* TRY IT
Your answer should be the number of lines in the listing that hold the string "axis", with no other words.

* SUPPLIED MATERIAL
-------------------------

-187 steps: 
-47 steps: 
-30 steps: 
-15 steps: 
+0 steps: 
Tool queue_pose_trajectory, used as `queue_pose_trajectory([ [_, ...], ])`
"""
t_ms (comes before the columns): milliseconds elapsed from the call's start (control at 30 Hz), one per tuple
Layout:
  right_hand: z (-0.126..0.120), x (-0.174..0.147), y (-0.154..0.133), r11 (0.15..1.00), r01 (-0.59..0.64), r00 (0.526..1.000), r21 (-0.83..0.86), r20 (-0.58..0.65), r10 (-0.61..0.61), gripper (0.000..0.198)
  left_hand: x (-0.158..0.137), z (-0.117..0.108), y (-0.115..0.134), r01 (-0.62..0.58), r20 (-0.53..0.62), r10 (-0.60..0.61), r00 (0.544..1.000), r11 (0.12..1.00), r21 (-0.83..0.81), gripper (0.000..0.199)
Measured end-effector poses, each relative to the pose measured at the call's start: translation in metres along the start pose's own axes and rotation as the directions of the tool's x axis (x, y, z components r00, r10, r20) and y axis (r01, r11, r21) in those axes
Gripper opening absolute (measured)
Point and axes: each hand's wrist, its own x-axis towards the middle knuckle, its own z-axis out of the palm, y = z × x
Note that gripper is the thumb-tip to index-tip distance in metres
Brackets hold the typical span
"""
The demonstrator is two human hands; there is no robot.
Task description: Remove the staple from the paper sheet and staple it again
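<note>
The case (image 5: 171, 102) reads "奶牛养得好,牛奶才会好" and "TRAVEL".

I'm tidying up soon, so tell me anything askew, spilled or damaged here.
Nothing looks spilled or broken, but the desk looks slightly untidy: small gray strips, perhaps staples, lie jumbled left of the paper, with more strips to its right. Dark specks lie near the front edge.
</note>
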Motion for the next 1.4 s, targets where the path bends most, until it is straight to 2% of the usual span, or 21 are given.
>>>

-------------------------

* ANSWER
2